Devilish resize bug - Githubissues

Background

After adding protocol level support for dynamic resizes via the DisplayControl DVC in

this was all actually hooked up in the ironrdp-client in https://github.com/Devolutions/IronRDP/pull/430. The initial attempt succeeded in allowing for dynamic resize, however after resizes performance of the client noticeably degraded after a resize or two. This issue does not reproduce with FreeRDP, meaning that it's a bug in IronRDP.

Pointer settings and FreeRDP alignment

We tried many things to resolve the issue including:

all variations of pointer settings in IronRDP
Meticulously aligning IronRDP's Capability Sets with FreeRDP's
Meticulously aligning IronRDP's Client MCS Connect Initial PDU with GCC Conference Create Request with FreeRDP's

(IronRDP rev f7b4f546650231ce345e9ee67f6ad29b2b93f937 is aligned with FreeRDP ba8cf8cf2158018fb7abbedb51ab245f369be813)

all to no avail.

We know the problem is related to the RemoteFX codepath -- when we switched to using bitmaps, it went away.

Profiling

Comparing flamegraphs between an IronRDP session with a resize vs without did not reveal anything of relevance to this issue: Download.

The absolute time of frame processing (basically how long active_stage.process(&mut image, action, &payload)? takes to run) was measured at <1ms, before and after resize. However, after a resize, the average time between frames (how often frame = framed.read_pdu() => { gets called) goes up 4-5x, 30ms vs 140-150ms).

Temp Solution

What finally gave us a temporary solution was upping the maxUnacknowledgedFrameCount from 2 to >= 10 (credit to @probakowski for discovering this). We know that this is not any sort of root cause, because FreeRDP uses 2 for this field

![image](https://github.com/Devolutions/IronRDP/assets/13578537/2393975e-ed72-438c-bc04-9c49954a44eb)

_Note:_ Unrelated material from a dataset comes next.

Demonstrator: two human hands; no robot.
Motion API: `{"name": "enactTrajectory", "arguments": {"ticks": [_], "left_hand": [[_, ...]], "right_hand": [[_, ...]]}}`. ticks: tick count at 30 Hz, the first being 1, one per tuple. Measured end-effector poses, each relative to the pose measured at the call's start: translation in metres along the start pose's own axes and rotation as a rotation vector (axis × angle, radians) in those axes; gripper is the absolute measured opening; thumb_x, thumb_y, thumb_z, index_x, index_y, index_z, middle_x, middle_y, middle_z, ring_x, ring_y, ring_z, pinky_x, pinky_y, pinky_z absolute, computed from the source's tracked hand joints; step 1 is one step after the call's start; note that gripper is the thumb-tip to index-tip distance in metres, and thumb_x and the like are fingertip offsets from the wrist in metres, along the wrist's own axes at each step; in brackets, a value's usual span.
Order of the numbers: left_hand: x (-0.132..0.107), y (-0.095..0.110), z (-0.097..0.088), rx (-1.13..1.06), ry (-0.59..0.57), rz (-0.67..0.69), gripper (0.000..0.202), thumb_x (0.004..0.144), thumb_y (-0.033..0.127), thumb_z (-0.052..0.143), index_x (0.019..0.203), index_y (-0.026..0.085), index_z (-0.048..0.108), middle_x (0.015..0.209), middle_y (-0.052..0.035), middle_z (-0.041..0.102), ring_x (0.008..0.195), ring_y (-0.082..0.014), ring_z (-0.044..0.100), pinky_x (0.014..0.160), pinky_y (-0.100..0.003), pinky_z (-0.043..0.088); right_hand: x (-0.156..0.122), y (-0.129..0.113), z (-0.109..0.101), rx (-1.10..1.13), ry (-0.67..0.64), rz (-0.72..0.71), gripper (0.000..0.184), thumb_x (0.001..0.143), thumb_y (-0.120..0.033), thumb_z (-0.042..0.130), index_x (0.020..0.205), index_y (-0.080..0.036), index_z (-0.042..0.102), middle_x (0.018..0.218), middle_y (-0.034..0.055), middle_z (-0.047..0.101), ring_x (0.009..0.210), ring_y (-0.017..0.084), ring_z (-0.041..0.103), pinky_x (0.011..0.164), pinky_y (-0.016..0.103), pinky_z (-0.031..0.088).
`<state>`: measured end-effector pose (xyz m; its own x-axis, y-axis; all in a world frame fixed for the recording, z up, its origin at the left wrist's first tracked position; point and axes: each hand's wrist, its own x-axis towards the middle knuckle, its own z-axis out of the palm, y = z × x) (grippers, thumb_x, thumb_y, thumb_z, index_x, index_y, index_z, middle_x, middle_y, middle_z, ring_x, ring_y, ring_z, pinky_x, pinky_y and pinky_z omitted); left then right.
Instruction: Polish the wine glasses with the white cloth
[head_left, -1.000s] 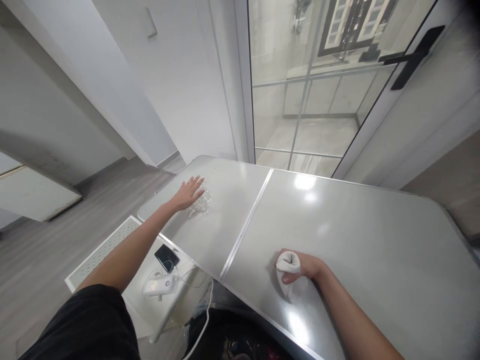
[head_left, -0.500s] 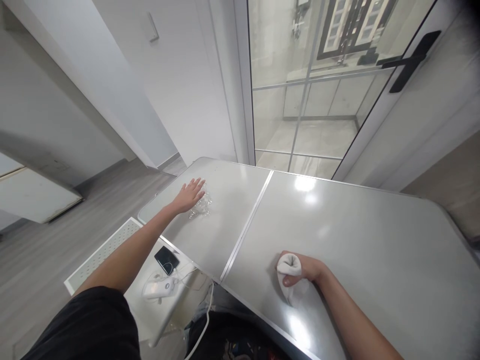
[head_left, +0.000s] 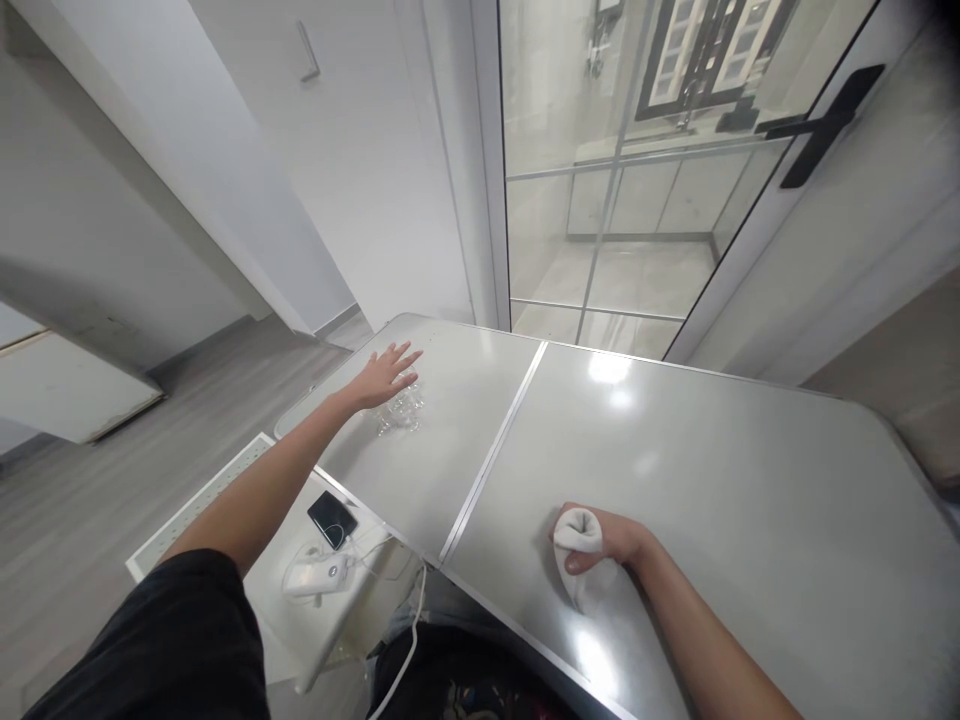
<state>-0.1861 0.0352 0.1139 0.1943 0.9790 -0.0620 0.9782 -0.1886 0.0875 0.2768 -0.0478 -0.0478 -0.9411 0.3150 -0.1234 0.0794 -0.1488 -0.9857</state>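
Observation:
My left hand [head_left: 383, 378] is stretched out at the far left of the table, palm down, fingers spread and nothing in them. Beside and partly under it lies a crumpled piece of clear plastic wrap [head_left: 405, 410]; whether they touch I cannot tell. On the right half of the table, near its front edge, my right hand [head_left: 613, 535] is wrapped round a bunched white cloth [head_left: 577, 530]. The cloth's rolled top bulges above the thumb, and a loose end hangs below towards the tabletop.
The glossy table [head_left: 712, 480] has a metal seam [head_left: 495, 450] across it. Below its left edge, a white stand [head_left: 277, 630] carries a black phone [head_left: 332, 519] and a white device [head_left: 315, 577] with cables. A white cable [head_left: 412, 640] hangs by my lap. Behind is a glass door [head_left: 555, 240].
My left hand has risen slightly and shifted a little right, its fingers spreading wider, uncovering more of the plastic. The right hand and the white cloth have stayed in place.

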Motion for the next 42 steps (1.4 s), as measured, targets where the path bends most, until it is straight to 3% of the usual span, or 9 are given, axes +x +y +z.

Implications, what to examine next

The maxUnacknowledgedFrameCount plays a role in when the server sends us frame updates: after sending us maxUnacknowledgedFrameCount frames, it waits for an ACK response before sending the next frame. The fact that bumping this value more or less solves the performance issue suggests that the holdup is related to that mechanism. Logically this seems to imply that the problem is either

IronRDP is taking too long to reply to frames with an ACK (after resize)
- Although processing and encoding the response (via active_stage.process(&mut image, action, &payload)?) doesn't appear to change much per the note in the Profiling section above, there may yet be issues due to either
  1. The actual act of writing the response frame, whose performance has not been measured.
  2. Perhaps there's a substantial difference within the <1ms timeframe of active_stage.process(&mut image, action, &payload)? before and after resize, and that timescale is noticeable to the naked eye wrt performance.
The RDP server is taking too long to process the ACKs after resize.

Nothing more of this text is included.